**Exercise**
Take the entries below and reproduce exactly the portion that begins at the line containing "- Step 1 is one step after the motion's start" and ends at the line containing "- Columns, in", keeping both ends, dropping pictures, and adding nothing else.

**Record set**
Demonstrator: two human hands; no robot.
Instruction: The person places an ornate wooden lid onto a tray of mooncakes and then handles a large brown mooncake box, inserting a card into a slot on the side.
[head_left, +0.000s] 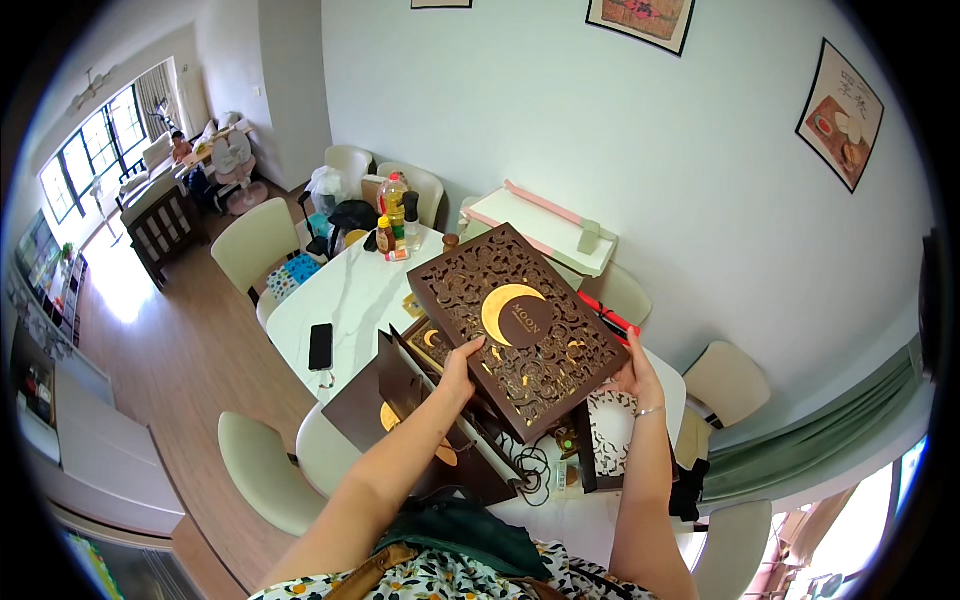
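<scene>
Both my hands hold a dark brown box (465, 289) with a cut-out scroll pattern and a gold crescent moon, tilted above the table. My left hand (463, 367) grips its near left edge, thumb on top; my right hand (637, 371) holds its right corner, with the fingers partly hidden. Below my left forearm stands an open dark brown gift bag or folded case (352, 401) with gold discs. Another brown box with a small crescent (431, 337) lies partly hidden behind it. Under my right wrist is a dark-framed tray with a white cut-out pattern (611, 431).
On the marble-patterned table (300, 315) are a phone (321, 346), an oil bottle (392, 201), a honey-coloured bottle (385, 236) and black cords (534, 472). A white box with pink edging (525, 217) stands by the wall. Chairs (259, 244) surround the table. A person (180, 148) is far left.
</scene>
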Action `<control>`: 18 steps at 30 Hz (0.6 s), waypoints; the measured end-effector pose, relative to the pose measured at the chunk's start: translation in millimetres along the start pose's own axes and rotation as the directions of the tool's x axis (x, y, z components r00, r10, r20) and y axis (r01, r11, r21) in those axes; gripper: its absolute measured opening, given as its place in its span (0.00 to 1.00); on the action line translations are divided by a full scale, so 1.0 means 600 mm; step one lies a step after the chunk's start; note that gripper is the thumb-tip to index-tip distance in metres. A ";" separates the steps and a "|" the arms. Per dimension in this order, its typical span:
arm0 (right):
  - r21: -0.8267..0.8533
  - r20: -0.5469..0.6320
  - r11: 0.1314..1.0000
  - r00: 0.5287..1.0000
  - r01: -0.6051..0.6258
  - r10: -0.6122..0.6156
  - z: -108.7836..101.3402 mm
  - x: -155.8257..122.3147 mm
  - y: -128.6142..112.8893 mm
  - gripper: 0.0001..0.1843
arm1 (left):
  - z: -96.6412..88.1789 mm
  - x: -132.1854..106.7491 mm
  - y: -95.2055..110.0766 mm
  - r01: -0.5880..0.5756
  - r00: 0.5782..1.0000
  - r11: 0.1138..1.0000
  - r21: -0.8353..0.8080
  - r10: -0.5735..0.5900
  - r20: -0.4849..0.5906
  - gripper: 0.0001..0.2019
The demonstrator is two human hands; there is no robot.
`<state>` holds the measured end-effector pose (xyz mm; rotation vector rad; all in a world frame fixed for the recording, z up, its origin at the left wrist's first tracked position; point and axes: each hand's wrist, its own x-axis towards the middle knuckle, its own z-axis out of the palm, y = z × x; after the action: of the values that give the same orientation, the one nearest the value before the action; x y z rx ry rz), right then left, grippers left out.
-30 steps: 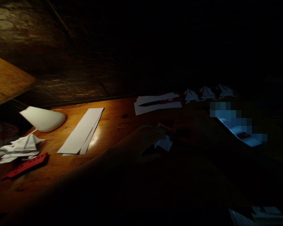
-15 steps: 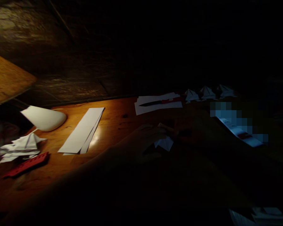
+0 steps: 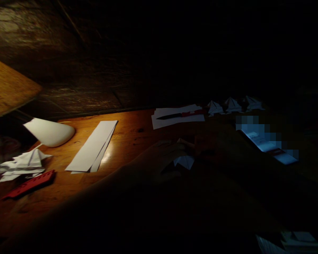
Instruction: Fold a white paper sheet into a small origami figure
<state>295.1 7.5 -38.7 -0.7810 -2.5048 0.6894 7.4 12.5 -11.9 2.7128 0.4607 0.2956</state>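
Observation:
My left hand [image 3: 159, 157] reaches in from the lower left, its fingers bent over a small piece of folded white paper [image 3: 184, 161] on the table. Creased, pointed parts of the paper show beyond and beside the fingers; the rest is covered. My right hand [image 3: 208, 150] is at the paper's right side, closed, with a fingertip against its upper part. Deep shadow hides most of that hand. Behind them a knife [image 3: 180, 114] with a dark blade and red handle lies on white paper sheets [image 3: 159, 123].
Three folded paper shapes [image 3: 233, 104] stand at the back right, near a lit phone [image 3: 265, 143]. To the left are paper strips [image 3: 92, 146], a white lamp base [image 3: 50, 132], crumpled paper [image 3: 26, 164] and a red slotted object [image 3: 31, 185]. More paper [image 3: 299, 241] lies lower right.
Both hands stay at the folded paper with almost no movement. My right hand looks darker than before. The view has shifted very slightly.

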 end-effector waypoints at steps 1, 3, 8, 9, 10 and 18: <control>-0.014 0.010 1.000 1.000 0.001 -0.001 -0.001 0.000 -0.003 0.08 | 0.000 0.000 0.000 0.002 1.000 1.000 0.000 -0.002 -0.002 0.29; -0.057 0.017 0.998 1.000 0.002 -0.001 -0.004 0.002 -0.010 0.09 | 0.002 0.000 -0.001 0.003 1.000 1.000 0.008 -0.003 0.001 0.28; -0.202 0.086 0.979 0.995 -0.030 0.048 -0.014 0.011 -0.035 0.09 | 0.005 0.000 -0.006 0.014 1.000 0.999 0.044 -0.015 0.019 0.29; -0.213 0.092 0.977 0.995 -0.027 0.048 -0.015 0.012 -0.038 0.10 | 0.005 0.000 -0.005 0.015 1.000 0.999 0.043 -0.016 0.019 0.29; -0.215 0.091 0.976 0.995 -0.018 0.038 -0.017 0.012 -0.040 0.11 | 0.005 0.000 -0.005 0.014 1.000 0.999 0.037 -0.015 0.016 0.29; -0.221 0.086 0.975 0.996 -0.002 0.022 -0.028 0.011 -0.046 0.11 | 0.003 -0.002 -0.004 -0.001 1.000 1.000 0.011 0.001 -0.002 0.28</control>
<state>288.1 -2.8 -8.4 -0.8597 -2.6912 0.4623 6.0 13.6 -14.8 2.7237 0.4636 0.2973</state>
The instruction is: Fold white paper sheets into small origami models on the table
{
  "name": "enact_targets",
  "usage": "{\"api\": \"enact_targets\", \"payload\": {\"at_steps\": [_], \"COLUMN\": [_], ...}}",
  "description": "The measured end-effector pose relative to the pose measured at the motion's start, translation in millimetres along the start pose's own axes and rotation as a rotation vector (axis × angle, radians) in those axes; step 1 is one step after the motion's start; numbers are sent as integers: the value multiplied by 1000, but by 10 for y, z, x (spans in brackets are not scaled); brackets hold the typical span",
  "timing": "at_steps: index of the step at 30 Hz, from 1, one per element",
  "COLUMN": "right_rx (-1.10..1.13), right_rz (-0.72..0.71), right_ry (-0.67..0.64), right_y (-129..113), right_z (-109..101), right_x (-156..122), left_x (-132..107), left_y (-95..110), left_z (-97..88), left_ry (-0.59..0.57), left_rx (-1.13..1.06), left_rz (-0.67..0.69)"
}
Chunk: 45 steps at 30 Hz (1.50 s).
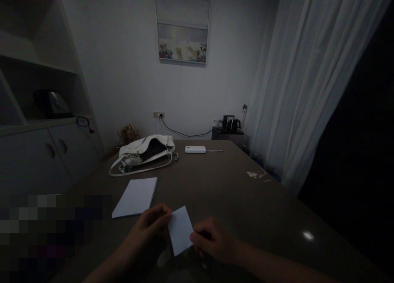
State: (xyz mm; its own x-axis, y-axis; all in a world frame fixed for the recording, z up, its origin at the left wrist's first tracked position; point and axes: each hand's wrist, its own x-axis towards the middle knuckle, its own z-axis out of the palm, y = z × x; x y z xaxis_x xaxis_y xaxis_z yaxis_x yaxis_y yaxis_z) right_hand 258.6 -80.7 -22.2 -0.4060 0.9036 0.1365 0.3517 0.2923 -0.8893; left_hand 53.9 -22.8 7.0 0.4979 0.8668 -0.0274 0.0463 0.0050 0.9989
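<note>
A small white piece of paper point(181, 230) is held up between my two hands, tilted above the dark tabletop. My left hand point(153, 222) pinches its upper left edge between thumb and fingers. At its lower right edge, my right hand point(212, 240) grips it the same way, with the fingers curled in. Whether the paper is folded I cannot tell. Just beyond my left hand lies a stack of white paper sheets point(137, 196), flat on the table.
A white handbag point(144, 151) with its strap lies on the table point(197, 180) at the back left. A white power bank point(195, 150) with a short cable is near the far edge. Torn paper scraps point(257, 174) lie at the right, by the curtain point(286, 90).
</note>
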Motion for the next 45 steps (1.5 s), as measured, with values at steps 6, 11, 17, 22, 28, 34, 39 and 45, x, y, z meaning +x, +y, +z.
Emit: {"api": "enact_targets", "payload": {"at_steps": [6,11,17,22,28,34,39,45], "right_rx": [170,36,-264,-333,-331,-227,-182,-197], "right_rz": [63,96,-121,-356,-354,-321,-254,-165], "right_ry": [-222,-61,380,455,477,480,474,491], "right_y": [-59,-67,-109,-149,-156,-134,-68,-98], "right_z": [-3,74,144,197,219,242,193,173], "right_x": [-55,-106,-63,-38,-22,-7,9,19], "left_x": [-46,-121,-180,-186,-262,-291,-284,-265], "left_y": [-29,-41,-64,-149,-31,11,26,31], "left_z": [45,61,163,285,352,354,294,252], "left_ry": [-154,-280,-192,-163,-131,-106,-98,-117], "left_rx": [131,234,514,643,736,780,731,751], "left_rz": [-32,7,83,185,278,318,321,271]}}
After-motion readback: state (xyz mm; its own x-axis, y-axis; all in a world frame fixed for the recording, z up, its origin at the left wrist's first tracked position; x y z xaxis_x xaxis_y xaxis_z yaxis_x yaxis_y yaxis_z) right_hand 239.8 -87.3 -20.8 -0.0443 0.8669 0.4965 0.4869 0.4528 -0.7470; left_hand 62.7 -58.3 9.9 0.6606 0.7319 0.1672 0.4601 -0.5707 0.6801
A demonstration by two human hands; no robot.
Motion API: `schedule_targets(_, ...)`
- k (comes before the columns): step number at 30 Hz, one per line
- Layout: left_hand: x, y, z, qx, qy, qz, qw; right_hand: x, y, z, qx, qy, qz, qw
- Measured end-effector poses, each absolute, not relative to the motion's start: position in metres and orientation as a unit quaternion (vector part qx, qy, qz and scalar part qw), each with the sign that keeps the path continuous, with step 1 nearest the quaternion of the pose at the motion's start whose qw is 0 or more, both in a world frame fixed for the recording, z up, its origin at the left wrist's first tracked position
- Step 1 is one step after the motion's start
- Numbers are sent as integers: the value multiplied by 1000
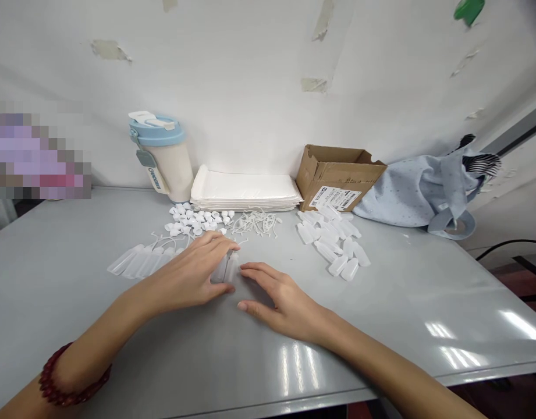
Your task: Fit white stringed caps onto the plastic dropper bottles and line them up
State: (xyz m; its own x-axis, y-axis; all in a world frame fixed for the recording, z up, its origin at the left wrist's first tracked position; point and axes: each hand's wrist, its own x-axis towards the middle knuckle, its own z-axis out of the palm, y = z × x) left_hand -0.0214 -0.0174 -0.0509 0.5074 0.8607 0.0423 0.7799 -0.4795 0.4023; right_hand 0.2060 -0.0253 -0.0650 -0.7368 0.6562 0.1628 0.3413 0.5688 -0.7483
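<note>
Far left, a row of translucent bottles point(139, 262) lies side by side, slanted, thin stems at their necks; the even spacing looks deliberate, for order. Tumbler point(176, 169) against the wall, probably out of the hands' way. White caps point(193, 220) heaped ahead of the left hand point(198, 265), which arches over more bottles, fingertips near the neck and thumb near the base of the end one point(233, 267), seemingly to align it; cannot tell whether it grips. Loose stems point(256, 223) sit mid-table, before stacked envelopes point(245, 192), likely within either hand's reach. Right hand point(285, 297) empty, thumb and fingers parted, just beside that bottle. Stemless bottles point(333, 238) piled rightward, near cardboard box point(337, 174) and cloth bag point(407, 192).
</note>
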Motion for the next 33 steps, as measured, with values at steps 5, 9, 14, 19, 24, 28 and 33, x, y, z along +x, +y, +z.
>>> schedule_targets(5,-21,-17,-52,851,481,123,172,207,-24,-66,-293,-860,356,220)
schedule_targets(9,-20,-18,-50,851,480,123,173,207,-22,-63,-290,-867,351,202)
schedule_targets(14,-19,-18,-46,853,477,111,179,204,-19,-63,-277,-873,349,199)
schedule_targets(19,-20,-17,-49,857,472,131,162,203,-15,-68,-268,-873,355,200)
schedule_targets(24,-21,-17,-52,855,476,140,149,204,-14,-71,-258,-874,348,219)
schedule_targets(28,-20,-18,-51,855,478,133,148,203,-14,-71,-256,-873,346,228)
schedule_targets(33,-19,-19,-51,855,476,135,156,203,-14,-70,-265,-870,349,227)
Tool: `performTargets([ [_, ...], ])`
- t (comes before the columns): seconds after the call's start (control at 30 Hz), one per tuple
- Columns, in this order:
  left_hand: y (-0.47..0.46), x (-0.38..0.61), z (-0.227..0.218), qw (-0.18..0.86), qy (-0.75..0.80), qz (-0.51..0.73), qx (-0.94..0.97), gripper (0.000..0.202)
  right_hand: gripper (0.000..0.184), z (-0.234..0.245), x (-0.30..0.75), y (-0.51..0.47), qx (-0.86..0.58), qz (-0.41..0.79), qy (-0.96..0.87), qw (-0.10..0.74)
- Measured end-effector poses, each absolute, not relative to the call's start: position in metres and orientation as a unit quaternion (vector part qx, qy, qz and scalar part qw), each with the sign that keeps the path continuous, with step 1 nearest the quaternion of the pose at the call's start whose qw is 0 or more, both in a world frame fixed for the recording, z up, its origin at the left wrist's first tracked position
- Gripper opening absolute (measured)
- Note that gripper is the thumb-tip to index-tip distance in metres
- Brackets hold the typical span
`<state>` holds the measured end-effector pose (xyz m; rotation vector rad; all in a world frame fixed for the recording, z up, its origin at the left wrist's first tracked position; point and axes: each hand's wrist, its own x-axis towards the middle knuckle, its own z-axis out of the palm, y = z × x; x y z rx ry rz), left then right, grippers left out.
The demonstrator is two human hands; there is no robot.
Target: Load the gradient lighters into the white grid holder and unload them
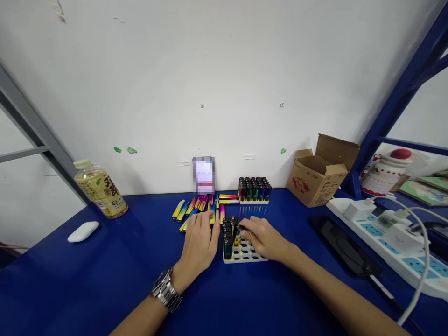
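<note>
My right hand (261, 235) pinches a lighter (241, 227) by its black top, over the white rack (245, 259) with round holes. Several lighters (227, 249) with black tops stand upright along the rack's left side; other holes show bare. Just left of the rack, my left hand (201, 238), with a metal watch at its wrist, reaches over loose, brightly coloured lighters (191, 205) lying on the table. Its fingers are bent and the thumb is close to the index finger; what lies between them is mostly hidden.
A second rack of upright lighters (255, 189) stands by the wall, near a leaning phone (204, 175). At the right are an open cardboard box (315, 179), a dark phone (345, 245) and a power strip (392, 242). A bottle (101, 189) and white case (83, 231) lie left.
</note>
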<state>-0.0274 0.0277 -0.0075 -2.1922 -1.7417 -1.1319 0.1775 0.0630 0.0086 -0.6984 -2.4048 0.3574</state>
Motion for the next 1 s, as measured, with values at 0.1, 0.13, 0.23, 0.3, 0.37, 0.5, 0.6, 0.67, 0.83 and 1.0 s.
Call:
performTargets([
  [0.1, 0.033, -0.03, -0.011, 0.173, -0.618, -0.298, -0.706, 0.027, 0.043, 0.014, 0.178, 0.063, -0.262, 0.059, -0.924, 0.273],
  [0.13, 0.035, -0.031, -0.013, 0.192, -0.624, -0.272, -0.707, 0.026, 0.044, 0.016, 0.178, 0.063, -0.265, 0.056, -0.927, 0.258],
  [0.23, 0.035, -0.033, -0.016, 0.21, -0.618, -0.225, -0.723, 0.024, 0.051, 0.016, 0.181, 0.068, -0.296, 0.118, -0.916, 0.244],
  [0.3, 0.034, -0.032, -0.016, 0.21, -0.611, -0.217, -0.732, 0.024, 0.053, 0.011, 0.184, 0.075, -0.329, 0.172, -0.884, 0.285],
  [0.37, 0.033, -0.029, -0.014, 0.209, -0.612, -0.219, -0.731, 0.024, 0.052, 0.005, 0.187, 0.082, -0.352, 0.198, -0.856, 0.324],
  [0.5, 0.032, -0.025, -0.012, 0.214, -0.599, -0.214, -0.741, 0.034, 0.049, -0.003, 0.186, 0.095, -0.37, 0.196, -0.866, 0.272],
  [0.6, 0.033, -0.025, -0.011, 0.214, -0.583, -0.204, -0.757, 0.03, 0.05, 0.0, 0.175, 0.103, -0.377, 0.201, -0.883, 0.195],
  [0.67, 0.033, -0.025, -0.011, 0.212, -0.587, -0.202, -0.754, 0.024, 0.052, 0.003, 0.165, 0.107, -0.379, 0.215, -0.886, 0.16],
  [0.83, 0.032, -0.026, -0.01, 0.233, -0.613, -0.183, -0.733, 0.016, 0.058, 0.01, 0.144, 0.115, -0.389, 0.222, -0.883, 0.143],
  [1.0, 0.028, -0.024, -0.006, 0.198, -0.632, -0.148, -0.735, 0.03, 0.04, 0.008, 0.149, 0.12, -0.399, 0.172, -0.889, 0.145],
])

**Answer for the task**
- Step 1 is one step after the motion's start
- Numbers are sent as integers: the value multiplied by 1000
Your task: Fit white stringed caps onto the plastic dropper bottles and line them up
State: (xyz m; its own x-axis, y-axis; all in a world frame fixed for the recording, z up, its origin at the left wrist's first tracked position; point and axes: each hand's wrist, its own x-axis towards the middle knuckle, its own z-axis out of the palm, y = z × x) left_hand -0.0214 -0.0174 -0.0509 0.5074 0.8607 0.0423 0.7799 -0.4795 0.4023; right_hand 0.2060 -0.0253 -0.0650 -0.7368 0.6562 0.1628 0.3413 0.5688 -0.7483
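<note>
Far left, a row of translucent bottles point(139, 262) lies side by side, slanted, thin stems at their necks; the even spacing looks deliberate, for order. Tumbler point(176, 169) against the wall, probably out of the hands' way. White caps point(193, 220) heaped ahead of the left hand point(198, 265), which arches over more bottles, fingertips near the neck and thumb near the base of the end one point(233, 267), seemingly to align it; cannot tell whether it grips. Loose stems point(256, 223) sit mid-table, before stacked envelopes point(245, 192), likely within either hand's reach. Right hand point(285, 297) empty, thumb and fingers parted, just beside that bottle. Stemless bottles point(333, 238) piled rightward, near cardboard box point(337, 174) and cloth bag point(407, 192).
</note>
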Motion for the next 33 steps, as measured, with values at steps 5, 9, 14, 19, 24, 28 and 33, x, y, z along +x, +y, +z.
>>> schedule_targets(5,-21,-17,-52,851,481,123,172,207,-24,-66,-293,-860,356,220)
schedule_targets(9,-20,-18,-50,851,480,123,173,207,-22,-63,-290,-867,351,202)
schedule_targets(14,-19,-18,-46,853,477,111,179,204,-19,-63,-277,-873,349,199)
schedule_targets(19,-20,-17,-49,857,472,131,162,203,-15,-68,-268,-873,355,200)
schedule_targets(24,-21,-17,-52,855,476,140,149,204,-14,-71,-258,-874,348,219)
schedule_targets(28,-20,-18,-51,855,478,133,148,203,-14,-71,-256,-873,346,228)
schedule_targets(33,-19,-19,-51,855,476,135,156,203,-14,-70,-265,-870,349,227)
Tool: `performTargets([ [_, ...], ])`
- t (comes before the columns): seconds after the call's start (control at 30 Hz), one per tuple
- Columns, in this order:

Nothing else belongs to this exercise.